- Problem to solve
Search the data below for the string "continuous" and copy all lines where it shows up.

-- Data for the task follows --

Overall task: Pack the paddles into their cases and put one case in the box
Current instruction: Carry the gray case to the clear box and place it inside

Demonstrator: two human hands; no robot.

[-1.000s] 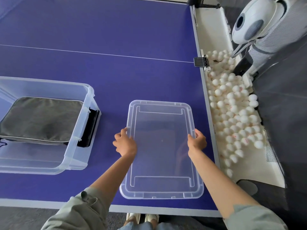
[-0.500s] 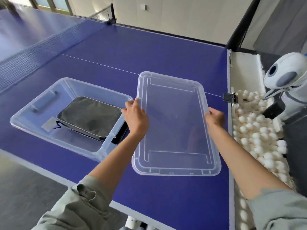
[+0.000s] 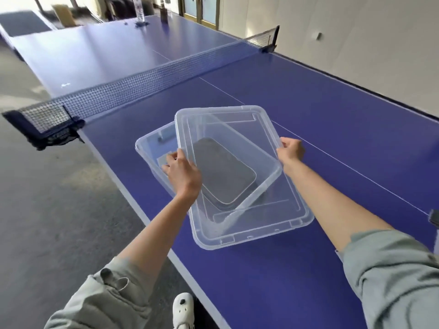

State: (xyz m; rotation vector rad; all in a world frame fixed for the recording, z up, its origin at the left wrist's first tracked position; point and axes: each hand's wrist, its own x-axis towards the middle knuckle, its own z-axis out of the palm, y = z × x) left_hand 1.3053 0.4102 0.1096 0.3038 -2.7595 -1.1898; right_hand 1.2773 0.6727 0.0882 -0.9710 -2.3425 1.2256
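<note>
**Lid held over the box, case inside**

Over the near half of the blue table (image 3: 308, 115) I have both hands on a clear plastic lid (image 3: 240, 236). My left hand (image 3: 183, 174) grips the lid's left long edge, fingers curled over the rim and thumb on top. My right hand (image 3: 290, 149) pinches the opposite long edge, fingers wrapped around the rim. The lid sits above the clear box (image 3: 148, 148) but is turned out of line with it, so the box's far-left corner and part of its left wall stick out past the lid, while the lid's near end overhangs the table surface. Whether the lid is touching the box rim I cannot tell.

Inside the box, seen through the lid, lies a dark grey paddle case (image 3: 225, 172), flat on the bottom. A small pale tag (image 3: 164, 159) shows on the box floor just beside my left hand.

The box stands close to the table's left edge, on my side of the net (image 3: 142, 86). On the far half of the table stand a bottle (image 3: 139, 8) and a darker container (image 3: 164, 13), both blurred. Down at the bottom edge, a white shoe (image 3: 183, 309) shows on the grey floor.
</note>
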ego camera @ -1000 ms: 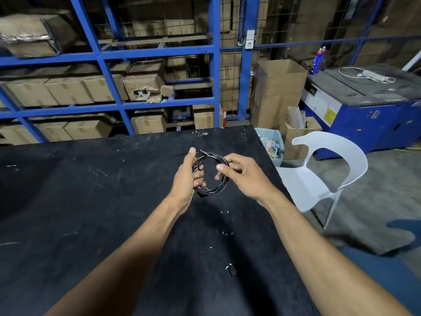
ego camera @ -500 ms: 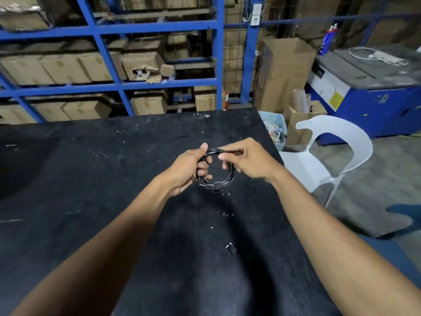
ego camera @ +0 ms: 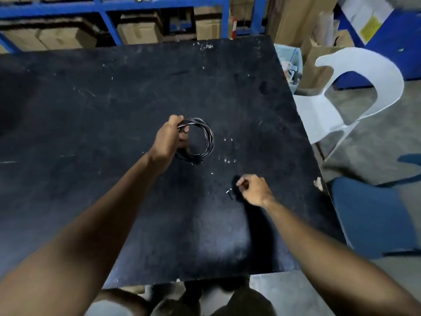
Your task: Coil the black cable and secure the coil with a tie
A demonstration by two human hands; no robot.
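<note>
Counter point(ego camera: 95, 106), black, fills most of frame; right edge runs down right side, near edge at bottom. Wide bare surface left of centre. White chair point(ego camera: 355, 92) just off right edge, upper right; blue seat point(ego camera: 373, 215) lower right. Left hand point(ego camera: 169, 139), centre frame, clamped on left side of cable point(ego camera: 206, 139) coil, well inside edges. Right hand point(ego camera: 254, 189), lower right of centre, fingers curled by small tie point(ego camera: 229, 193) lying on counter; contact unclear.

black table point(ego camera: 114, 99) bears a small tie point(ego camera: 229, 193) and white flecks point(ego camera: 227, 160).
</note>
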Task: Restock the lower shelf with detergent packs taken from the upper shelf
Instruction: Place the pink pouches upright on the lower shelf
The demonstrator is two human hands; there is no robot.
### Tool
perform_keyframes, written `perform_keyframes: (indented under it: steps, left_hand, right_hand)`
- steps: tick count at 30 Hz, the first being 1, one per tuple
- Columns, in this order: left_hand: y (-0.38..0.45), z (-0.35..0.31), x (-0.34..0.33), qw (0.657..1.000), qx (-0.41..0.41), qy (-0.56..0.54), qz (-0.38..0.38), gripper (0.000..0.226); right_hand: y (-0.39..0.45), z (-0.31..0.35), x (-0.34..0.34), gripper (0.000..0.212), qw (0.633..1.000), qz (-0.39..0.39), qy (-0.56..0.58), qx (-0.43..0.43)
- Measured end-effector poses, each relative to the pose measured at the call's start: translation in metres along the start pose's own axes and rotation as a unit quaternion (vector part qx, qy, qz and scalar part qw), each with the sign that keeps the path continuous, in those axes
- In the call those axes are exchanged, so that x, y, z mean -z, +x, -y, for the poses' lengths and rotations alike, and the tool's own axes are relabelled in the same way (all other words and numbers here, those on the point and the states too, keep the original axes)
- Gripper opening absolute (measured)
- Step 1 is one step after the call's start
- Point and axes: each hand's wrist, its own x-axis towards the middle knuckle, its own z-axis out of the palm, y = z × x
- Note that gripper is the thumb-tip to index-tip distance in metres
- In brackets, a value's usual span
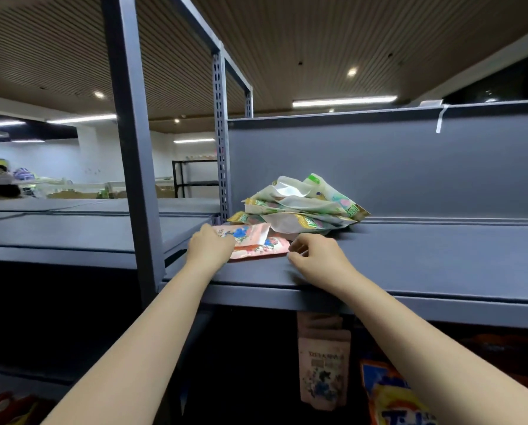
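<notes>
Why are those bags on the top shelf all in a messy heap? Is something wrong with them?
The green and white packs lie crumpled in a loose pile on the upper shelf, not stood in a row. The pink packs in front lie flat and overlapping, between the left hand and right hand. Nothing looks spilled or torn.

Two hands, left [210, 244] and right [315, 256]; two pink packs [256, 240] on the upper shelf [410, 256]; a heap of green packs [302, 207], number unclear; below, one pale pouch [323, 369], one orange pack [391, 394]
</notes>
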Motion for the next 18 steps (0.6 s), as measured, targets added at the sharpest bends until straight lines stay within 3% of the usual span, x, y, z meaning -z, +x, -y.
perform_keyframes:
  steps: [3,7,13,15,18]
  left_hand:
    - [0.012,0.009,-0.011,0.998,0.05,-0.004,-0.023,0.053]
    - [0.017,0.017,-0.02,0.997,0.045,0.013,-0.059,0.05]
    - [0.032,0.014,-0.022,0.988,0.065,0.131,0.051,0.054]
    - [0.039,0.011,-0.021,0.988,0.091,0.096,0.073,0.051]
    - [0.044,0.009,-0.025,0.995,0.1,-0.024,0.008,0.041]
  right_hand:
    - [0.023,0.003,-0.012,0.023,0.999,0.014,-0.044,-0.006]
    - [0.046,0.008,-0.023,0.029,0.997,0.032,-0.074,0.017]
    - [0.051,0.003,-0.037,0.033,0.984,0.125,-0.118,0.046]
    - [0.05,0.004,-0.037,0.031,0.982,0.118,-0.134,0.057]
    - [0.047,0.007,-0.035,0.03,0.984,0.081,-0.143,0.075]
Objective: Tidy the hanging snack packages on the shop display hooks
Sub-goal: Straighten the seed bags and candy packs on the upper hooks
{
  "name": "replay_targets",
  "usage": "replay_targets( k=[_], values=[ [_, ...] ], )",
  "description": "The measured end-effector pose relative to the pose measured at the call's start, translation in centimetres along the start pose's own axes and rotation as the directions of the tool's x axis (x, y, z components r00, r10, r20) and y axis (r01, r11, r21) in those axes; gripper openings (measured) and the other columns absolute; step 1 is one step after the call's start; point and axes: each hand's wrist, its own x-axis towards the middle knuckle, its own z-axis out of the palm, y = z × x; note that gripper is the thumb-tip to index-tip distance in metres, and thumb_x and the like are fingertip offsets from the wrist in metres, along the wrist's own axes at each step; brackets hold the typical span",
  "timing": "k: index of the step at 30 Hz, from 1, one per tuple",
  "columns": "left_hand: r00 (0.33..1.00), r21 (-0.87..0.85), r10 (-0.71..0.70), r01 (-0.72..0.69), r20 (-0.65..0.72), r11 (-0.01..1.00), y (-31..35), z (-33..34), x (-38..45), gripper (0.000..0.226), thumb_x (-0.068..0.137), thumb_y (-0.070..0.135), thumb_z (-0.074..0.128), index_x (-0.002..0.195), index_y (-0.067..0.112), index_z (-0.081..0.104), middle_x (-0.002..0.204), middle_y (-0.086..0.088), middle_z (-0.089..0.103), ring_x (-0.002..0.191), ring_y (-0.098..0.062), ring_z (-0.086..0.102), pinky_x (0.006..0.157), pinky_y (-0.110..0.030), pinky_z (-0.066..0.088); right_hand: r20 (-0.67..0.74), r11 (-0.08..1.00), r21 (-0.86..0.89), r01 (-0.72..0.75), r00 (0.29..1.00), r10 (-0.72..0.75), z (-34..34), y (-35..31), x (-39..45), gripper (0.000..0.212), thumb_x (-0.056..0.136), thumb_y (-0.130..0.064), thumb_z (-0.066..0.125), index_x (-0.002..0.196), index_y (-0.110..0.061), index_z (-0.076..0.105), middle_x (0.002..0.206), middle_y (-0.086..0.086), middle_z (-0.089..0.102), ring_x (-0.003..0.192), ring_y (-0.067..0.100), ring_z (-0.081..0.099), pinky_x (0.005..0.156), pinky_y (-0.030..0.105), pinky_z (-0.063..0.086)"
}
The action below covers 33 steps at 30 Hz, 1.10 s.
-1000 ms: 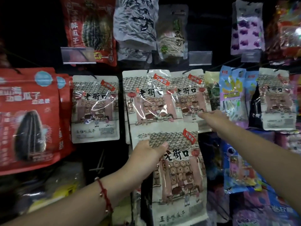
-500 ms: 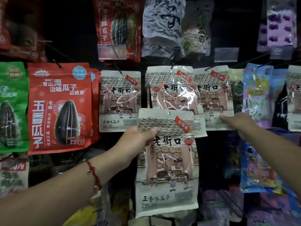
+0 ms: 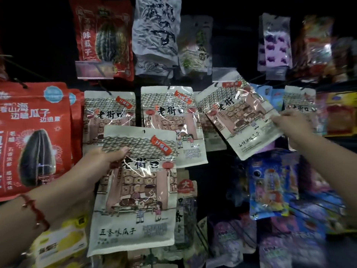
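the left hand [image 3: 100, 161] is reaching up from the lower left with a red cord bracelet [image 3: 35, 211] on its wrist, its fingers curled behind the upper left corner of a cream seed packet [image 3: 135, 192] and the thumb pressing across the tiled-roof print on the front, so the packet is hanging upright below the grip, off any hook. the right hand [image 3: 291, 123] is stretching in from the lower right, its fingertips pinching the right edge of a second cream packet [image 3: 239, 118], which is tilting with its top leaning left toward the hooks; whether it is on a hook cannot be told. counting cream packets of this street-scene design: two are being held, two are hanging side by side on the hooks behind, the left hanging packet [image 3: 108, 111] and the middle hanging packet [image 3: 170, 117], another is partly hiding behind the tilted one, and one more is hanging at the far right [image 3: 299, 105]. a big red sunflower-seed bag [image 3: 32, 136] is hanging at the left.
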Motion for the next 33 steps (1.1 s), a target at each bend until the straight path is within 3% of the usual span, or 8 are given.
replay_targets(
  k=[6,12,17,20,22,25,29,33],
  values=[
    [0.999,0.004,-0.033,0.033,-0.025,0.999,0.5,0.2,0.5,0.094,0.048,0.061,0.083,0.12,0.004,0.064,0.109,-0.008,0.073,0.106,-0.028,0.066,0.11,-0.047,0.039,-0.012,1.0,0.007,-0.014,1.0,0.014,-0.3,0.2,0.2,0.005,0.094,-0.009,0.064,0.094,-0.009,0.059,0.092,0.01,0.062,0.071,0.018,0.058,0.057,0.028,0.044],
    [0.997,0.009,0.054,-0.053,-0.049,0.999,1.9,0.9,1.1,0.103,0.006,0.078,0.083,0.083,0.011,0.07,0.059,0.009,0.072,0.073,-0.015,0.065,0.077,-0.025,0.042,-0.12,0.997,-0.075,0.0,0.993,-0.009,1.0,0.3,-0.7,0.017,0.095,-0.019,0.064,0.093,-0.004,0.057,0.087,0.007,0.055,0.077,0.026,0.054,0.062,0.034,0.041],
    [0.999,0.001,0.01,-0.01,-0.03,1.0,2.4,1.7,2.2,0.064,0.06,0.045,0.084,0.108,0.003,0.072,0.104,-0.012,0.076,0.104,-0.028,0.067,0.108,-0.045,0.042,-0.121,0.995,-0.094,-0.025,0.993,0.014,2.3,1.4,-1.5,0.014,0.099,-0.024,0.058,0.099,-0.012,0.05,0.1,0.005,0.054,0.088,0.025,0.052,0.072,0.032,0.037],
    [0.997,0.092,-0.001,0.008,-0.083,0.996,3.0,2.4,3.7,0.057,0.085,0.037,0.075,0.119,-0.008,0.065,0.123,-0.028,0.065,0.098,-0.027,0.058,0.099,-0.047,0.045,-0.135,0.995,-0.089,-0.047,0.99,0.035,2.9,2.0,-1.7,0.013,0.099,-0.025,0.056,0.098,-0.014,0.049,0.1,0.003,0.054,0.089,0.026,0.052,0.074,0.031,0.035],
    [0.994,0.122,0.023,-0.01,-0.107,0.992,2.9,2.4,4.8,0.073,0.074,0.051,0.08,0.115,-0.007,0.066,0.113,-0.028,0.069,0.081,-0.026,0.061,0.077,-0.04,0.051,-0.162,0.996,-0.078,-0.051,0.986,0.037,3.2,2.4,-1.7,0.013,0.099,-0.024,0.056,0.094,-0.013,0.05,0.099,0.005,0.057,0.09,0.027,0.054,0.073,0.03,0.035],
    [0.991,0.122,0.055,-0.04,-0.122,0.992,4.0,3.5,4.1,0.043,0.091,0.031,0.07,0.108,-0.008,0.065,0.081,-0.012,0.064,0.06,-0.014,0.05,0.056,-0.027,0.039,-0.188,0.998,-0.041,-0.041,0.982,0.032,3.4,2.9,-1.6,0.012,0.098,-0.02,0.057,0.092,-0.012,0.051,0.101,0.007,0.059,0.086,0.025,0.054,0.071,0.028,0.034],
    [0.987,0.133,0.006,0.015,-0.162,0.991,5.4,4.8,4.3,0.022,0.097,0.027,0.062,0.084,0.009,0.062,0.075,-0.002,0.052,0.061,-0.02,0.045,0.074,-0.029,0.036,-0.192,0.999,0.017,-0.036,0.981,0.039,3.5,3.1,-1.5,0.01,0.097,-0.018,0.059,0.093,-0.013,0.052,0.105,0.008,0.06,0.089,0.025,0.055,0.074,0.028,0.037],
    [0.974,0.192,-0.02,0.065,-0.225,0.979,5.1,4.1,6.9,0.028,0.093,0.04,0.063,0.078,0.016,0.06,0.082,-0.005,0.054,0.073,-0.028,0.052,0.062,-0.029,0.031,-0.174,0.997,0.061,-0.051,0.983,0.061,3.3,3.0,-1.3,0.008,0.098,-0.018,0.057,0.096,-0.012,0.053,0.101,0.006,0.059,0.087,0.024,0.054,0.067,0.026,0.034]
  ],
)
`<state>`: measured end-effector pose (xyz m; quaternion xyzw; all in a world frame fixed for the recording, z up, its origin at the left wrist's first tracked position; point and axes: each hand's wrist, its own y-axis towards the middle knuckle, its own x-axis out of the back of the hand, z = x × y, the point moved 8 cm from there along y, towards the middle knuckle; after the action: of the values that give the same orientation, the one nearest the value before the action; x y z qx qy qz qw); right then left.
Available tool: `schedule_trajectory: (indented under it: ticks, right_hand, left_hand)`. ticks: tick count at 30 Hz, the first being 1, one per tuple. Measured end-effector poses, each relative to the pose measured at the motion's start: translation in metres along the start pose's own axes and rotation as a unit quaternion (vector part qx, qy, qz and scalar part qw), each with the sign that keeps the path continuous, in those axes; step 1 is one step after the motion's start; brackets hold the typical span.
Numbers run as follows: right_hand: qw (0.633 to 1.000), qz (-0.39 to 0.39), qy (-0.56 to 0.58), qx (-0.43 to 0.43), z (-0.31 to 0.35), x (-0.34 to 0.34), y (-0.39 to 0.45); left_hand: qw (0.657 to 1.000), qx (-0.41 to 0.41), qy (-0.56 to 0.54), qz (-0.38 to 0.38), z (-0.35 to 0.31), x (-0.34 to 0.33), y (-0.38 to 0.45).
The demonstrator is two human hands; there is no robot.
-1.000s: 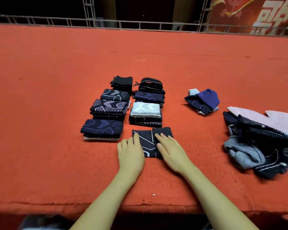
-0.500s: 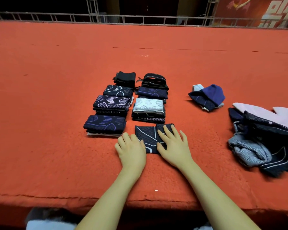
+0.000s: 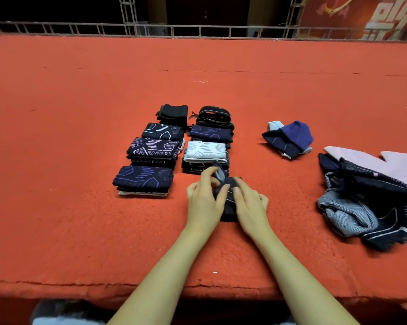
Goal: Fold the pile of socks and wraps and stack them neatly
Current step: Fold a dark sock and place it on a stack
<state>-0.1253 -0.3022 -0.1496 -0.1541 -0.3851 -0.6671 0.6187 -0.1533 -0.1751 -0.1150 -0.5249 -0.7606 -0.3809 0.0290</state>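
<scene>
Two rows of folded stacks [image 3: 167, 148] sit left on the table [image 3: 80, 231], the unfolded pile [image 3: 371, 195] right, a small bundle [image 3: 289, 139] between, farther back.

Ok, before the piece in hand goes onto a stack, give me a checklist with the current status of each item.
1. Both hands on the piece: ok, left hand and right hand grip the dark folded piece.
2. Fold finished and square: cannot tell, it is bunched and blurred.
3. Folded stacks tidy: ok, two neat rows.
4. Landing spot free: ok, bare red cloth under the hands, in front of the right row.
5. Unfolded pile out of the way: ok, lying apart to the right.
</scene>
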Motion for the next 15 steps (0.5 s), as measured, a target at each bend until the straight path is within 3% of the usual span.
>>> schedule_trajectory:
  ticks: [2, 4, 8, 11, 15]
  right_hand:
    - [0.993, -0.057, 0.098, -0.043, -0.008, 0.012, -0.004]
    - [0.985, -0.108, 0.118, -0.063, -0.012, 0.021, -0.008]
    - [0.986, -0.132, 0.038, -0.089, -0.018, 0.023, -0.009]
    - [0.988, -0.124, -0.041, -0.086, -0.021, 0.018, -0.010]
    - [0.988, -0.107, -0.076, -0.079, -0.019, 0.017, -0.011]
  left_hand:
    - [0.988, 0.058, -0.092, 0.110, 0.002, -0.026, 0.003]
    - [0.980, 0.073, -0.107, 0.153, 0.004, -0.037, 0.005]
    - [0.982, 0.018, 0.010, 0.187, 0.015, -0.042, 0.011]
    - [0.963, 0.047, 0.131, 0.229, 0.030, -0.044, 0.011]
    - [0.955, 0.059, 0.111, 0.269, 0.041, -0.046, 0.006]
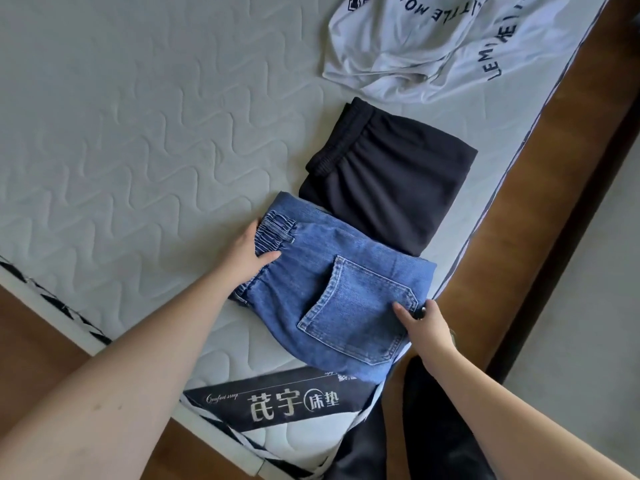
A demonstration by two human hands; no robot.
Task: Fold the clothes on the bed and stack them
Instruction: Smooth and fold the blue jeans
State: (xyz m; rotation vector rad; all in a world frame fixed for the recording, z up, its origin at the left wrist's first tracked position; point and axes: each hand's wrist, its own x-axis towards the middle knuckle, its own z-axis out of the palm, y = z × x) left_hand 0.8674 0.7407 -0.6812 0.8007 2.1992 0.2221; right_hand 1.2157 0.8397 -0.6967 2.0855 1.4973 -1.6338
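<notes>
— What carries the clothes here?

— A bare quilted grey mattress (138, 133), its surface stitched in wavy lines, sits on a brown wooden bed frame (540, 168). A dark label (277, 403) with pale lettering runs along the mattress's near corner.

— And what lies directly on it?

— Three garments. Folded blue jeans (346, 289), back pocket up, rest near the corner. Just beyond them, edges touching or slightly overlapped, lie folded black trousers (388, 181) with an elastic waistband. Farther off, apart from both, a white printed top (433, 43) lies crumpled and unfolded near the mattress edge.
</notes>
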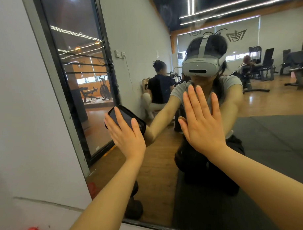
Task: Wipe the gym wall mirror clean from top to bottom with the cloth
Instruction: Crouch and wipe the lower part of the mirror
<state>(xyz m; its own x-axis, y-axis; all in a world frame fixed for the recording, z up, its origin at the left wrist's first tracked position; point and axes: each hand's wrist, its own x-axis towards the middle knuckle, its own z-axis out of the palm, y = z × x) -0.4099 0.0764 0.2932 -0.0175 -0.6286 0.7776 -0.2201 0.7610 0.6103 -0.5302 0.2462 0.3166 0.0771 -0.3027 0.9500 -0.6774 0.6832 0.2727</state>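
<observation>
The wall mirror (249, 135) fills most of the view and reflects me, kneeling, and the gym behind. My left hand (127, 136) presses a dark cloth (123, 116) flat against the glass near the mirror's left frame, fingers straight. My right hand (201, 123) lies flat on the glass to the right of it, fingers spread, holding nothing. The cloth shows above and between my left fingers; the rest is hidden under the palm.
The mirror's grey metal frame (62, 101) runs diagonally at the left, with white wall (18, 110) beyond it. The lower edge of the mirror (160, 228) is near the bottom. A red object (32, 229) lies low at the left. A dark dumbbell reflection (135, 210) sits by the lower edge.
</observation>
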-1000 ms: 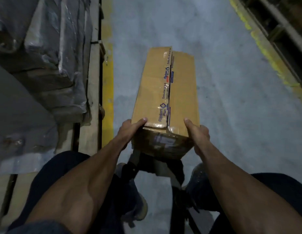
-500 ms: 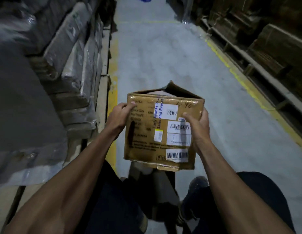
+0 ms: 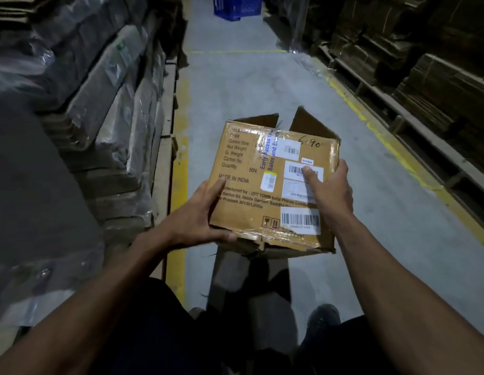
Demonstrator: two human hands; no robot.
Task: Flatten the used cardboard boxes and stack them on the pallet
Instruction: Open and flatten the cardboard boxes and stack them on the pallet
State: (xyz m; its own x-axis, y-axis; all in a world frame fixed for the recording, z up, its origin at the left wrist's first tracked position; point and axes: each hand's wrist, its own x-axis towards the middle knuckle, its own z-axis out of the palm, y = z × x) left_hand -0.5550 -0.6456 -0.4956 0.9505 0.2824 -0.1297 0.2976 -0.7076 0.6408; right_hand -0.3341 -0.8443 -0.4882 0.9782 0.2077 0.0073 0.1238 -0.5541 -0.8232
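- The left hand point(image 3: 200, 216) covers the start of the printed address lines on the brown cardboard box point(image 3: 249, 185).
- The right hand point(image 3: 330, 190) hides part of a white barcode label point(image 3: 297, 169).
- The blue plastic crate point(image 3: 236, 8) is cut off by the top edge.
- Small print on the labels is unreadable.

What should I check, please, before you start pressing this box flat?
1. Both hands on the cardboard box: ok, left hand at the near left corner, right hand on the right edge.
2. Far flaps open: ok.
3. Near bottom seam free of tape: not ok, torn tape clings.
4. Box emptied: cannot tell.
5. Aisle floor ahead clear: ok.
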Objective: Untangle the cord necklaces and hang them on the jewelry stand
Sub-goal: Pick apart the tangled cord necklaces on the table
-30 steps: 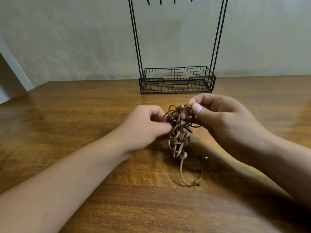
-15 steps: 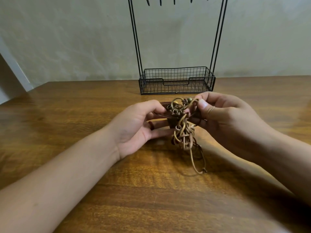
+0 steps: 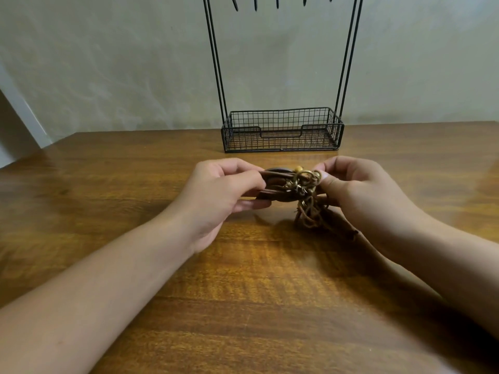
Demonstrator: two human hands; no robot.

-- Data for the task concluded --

- Solution
- Measured end-effector poses, each relative to the pose measured at the call's start: translation in metres along the start pose's own axes and rotation as a unit quaternion (vector part qx, qy, qz and scalar part qw), each with the sign that keeps the path continuous, in those axes
Available tool: `schedule_trajectory: (indented under it: ticks, right_hand, left_hand)`. ticks: tick count at 30 Hz, the first being 1, one per tuple. Measured end-effector poses, each relative to the pose measured at the motion's start: translation in metres along the start pose's own axes and rotation as a unit quaternion (vector part qx, qy, qz and scalar part qw), each with the sign that keeps the path continuous, in those axes; step 1 is one step after the motion's start; brackets hold the typical span.

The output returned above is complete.